■ Brief: Transcribe the data underneath exactly. No images belong in your version.

■ Information supplied:
# # #

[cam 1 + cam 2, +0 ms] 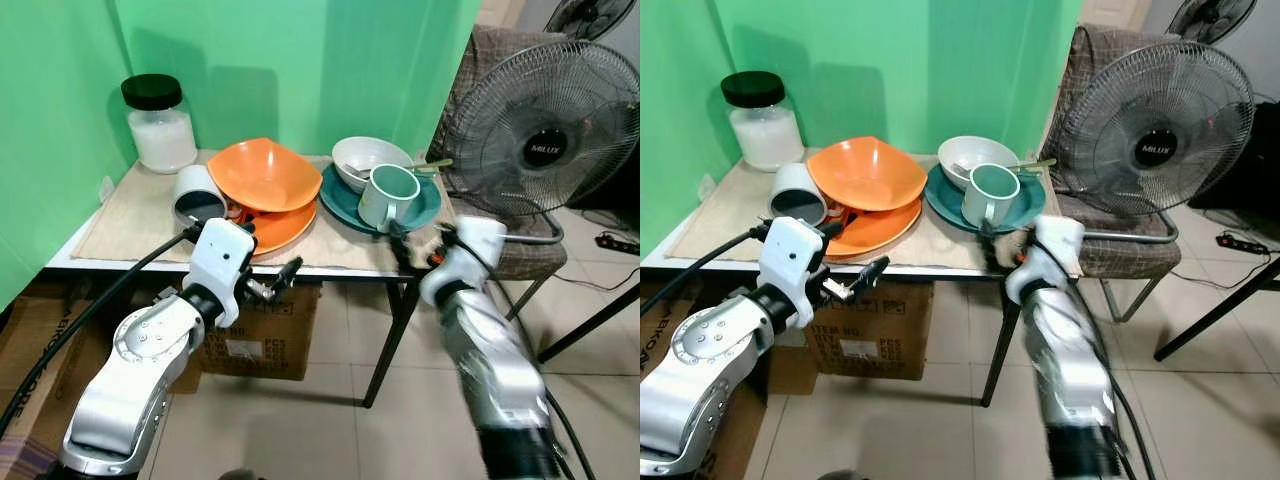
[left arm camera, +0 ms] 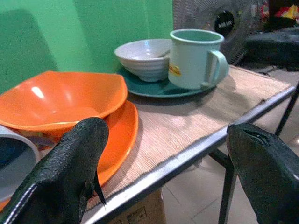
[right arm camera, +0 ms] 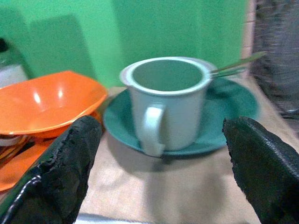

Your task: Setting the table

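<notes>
On the small table point(image 1: 120, 262), a pale green mug point(image 1: 388, 195) stands on a teal plate point(image 1: 428, 212), with a white bowl point(image 1: 366, 156) holding a spoon behind it. An orange bowl point(image 1: 263, 175) rests on an orange plate point(image 1: 282, 230), and a white cup point(image 1: 198, 194) lies on its side beside them. My right gripper point(image 1: 415, 245) is open at the table's front edge and points at the mug point(image 3: 164, 105), a short way off. My left gripper point(image 1: 282, 277) is open just below the front edge, in front of the orange plate point(image 2: 119, 135).
A glass jar point(image 1: 160, 124) with a black lid stands at the back left corner against the green wall. A standing fan point(image 1: 542, 140) and a chair point(image 1: 525, 255) are close on the right. A cardboard box point(image 1: 262, 340) sits under the table on the tiled floor.
</notes>
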### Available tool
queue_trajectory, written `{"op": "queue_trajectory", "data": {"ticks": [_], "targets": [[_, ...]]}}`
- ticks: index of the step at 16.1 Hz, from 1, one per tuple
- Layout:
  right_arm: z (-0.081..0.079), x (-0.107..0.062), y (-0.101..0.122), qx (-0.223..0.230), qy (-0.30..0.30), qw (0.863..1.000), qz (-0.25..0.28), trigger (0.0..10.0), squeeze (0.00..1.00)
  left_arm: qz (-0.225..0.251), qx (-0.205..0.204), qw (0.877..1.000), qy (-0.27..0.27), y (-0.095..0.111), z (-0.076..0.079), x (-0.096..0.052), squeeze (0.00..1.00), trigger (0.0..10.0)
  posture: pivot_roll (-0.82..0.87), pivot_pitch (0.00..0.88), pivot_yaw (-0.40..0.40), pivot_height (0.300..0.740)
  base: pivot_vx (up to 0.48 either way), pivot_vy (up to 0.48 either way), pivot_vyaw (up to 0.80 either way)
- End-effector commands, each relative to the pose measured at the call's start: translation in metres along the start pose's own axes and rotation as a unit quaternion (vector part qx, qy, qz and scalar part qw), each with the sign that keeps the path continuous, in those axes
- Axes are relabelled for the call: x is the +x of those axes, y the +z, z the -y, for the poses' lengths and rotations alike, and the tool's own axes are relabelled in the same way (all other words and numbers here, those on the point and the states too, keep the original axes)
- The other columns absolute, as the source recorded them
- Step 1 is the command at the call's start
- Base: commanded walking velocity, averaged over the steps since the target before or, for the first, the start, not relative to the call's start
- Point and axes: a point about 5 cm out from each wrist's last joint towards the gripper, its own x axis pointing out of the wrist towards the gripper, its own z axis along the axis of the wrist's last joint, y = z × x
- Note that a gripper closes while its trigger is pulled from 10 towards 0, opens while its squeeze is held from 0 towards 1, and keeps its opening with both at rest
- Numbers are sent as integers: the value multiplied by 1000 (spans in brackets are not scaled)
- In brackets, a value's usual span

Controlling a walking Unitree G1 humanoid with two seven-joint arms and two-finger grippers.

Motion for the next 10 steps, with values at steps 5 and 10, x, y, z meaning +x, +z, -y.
{"op": "queue_trajectory", "data": {"ticks": [5,10], "targets": [[1,24,-7,-17,-25,999,-25,10000,0,-5,2,999,-34,2,8,-3,1000,10000,152,0,-59,740,0,0,0],[-7,44,-20,31,-65,996,-57,0,0,-15,9,999,-30,0,8,-11,1000,10000,182,0,-70,740,0,0,0]]}}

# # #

■ Solution to the exercise:
[cam 1 + cam 2, +0 ms] 
[left arm camera, +0 ms] 
[right arm camera, +0 ms] 

Your task: Setting the table

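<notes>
On the small table point(image 1: 120, 262), a pale green mug point(image 1: 388, 195) stands on a teal plate point(image 1: 428, 212), with a white bowl point(image 1: 366, 156) holding a spoon behind it. An orange bowl point(image 1: 263, 175) rests on an orange plate point(image 1: 282, 230), and a white cup point(image 1: 198, 194) lies on its side beside them. My right gripper point(image 1: 415, 245) is open at the table's front edge and points at the mug point(image 3: 164, 105), a short way off. My left gripper point(image 1: 282, 277) is open just below the front edge, in front of the orange plate point(image 2: 119, 135).
A glass jar point(image 1: 160, 124) with a black lid stands at the back left corner against the green wall. A standing fan point(image 1: 542, 140) and a chair point(image 1: 525, 255) are close on the right. A cardboard box point(image 1: 262, 340) sits under the table on the tiled floor.
</notes>
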### Available tool
queue_trajectory, written `{"op": "queue_trajectory", "data": {"ticks": [_], "targets": [[_, ...]]}}`
- ticks: index of the step at 16.1 Hz, from 1, one per tuple
- Layout:
  right_arm: z (-0.081..0.079), x (-0.107..0.062), y (-0.101..0.122), qx (-0.223..0.230), qy (-0.30..0.30), qw (0.863..1.000), qz (-0.25..0.28), trigger (0.0..10.0), squeeze (0.00..1.00)
  left_arm: qz (-0.225..0.251), qx (-0.205..0.204), qw (0.877..1.000), qy (-0.27..0.27), y (-0.095..0.111), z (-0.076..0.079), x (-0.096..0.052), squeeze (0.00..1.00), trigger (0.0..10.0)
  posture: pivot_roll (-0.82..0.87), pivot_pitch (0.00..0.88), pivot_yaw (-0.40..0.40), pivot_height (0.300..0.740)
  base: pivot_vx (up to 0.48 either way), pivot_vy (up to 0.48 either way), pivot_vyaw (up to 0.80 either way)
- End-effector commands, each relative to the pose measured at the call's start: translation in metres along the start pose's own axes and rotation as a unit quaternion (vector part qx, qy, qz and scalar part qw), each with the sign that keeps the path continuous, in those axes
- Axes are relabelled for the call: x is the +x of those axes, y the +z, z the -y, for the poses' lengths and rotations alike, and the tool's own axes are relabelled in the same way (all other words and numbers here, those on the point and the states too, keep the original axes)
- The other columns absolute, as the source recorded them
- Step 1 is the command at the call's start
- Base: commanded walking velocity, averaged over the steps since the target before or, for the first, the start, not relative to the call's start
- Point and axes: a point about 5 cm out from each wrist's last joint towards the gripper, its own x axis pointing out of the wrist towards the gripper, its own z axis along the axis of the wrist's last joint, y = z × x
- Note that a gripper closes while its trigger is pulled from 10 towards 0, opens while its squeeze is held from 0 towards 1, and keeps its opening with both at rest
- Numbers are sent as integers: the value multiplied by 1000 (spans in brackets are not scaled)
- In brackets, a value's usual span

Controlling a walking Unitree G1 humanoid with two seven-joint arms and two-finger grippers.

Motion for the next 10 steps, with values at steps 5 and 10, x, y, z meaning +x, +z, -y.
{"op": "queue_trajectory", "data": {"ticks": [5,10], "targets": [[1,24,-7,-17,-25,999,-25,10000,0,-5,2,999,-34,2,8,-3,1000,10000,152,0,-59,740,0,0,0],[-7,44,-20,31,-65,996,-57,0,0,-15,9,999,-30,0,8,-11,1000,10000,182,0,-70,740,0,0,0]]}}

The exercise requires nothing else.